== What the exercise asks ==
Omit all images, then repeat exactly the lines below from the one containing "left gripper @" through the one containing "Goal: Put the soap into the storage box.", both ends included.

== Dataset content ==

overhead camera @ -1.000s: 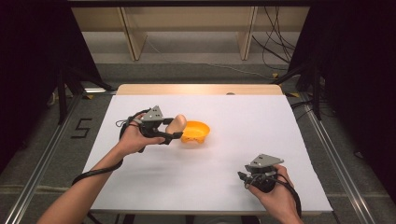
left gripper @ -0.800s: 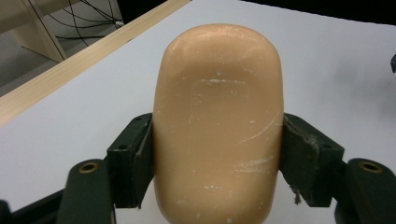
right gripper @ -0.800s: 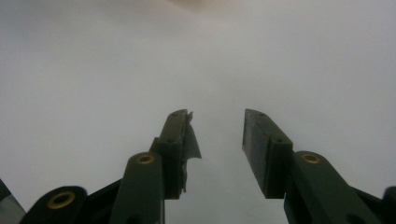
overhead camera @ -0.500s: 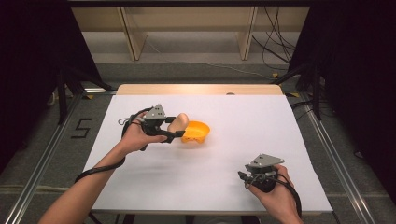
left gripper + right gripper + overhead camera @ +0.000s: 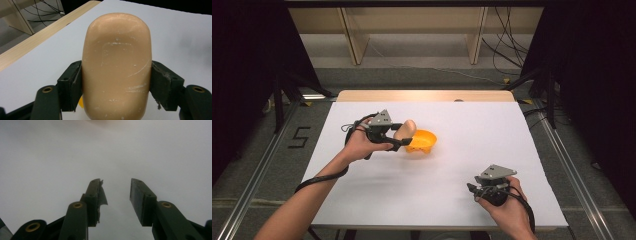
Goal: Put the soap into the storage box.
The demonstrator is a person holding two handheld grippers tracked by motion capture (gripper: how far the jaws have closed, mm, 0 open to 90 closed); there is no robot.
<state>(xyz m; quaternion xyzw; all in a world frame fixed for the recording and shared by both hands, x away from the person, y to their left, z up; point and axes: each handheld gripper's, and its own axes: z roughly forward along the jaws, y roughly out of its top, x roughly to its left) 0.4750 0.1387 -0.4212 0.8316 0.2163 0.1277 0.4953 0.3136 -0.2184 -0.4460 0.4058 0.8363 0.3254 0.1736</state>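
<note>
In the high view, little differs from the frames before: the left gripper (image 5: 404, 136) sits at nearly the same spot over the left-centre of the white table (image 5: 472, 125), and the peach-coloured bar (image 5: 404, 130) clamped in it has crept only slightly toward the orange bowl (image 5: 422, 141). The bar's far end now hangs at the bowl's left rim; whether it touches the rim cannot be told. The right gripper (image 5: 473, 189) has not shifted; it rests low near the table's front right corner, well apart from the bowl. Wide bare table lies between the two grippers and to the right of the bowl, up to the right edge. Behind the bowl, white surface runs to a wooden strip (image 5: 422, 95) along the far edge.

In the left gripper view, the jaws are clenched on the bar (image 5: 116, 67), one pad pressing each long side, the bar standing up between them. A sliver of orange (image 5: 81, 102) shows beneath the left jaw. The wooden strip (image 5: 37, 40) crosses the upper left, with floor beyond it.

In the right gripper view, the right gripper (image 5: 116, 195) has its jaws released, a clear gap between them with nothing in it, and open white table (image 5: 50, 157) ahead.
</note>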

== Response to the task ==
left gripper @ -0.800s: 
right gripper @ -0.800s: 
overhead camera @ -0.500s: 
left gripper + right gripper + overhead camera @ +0.000s: 
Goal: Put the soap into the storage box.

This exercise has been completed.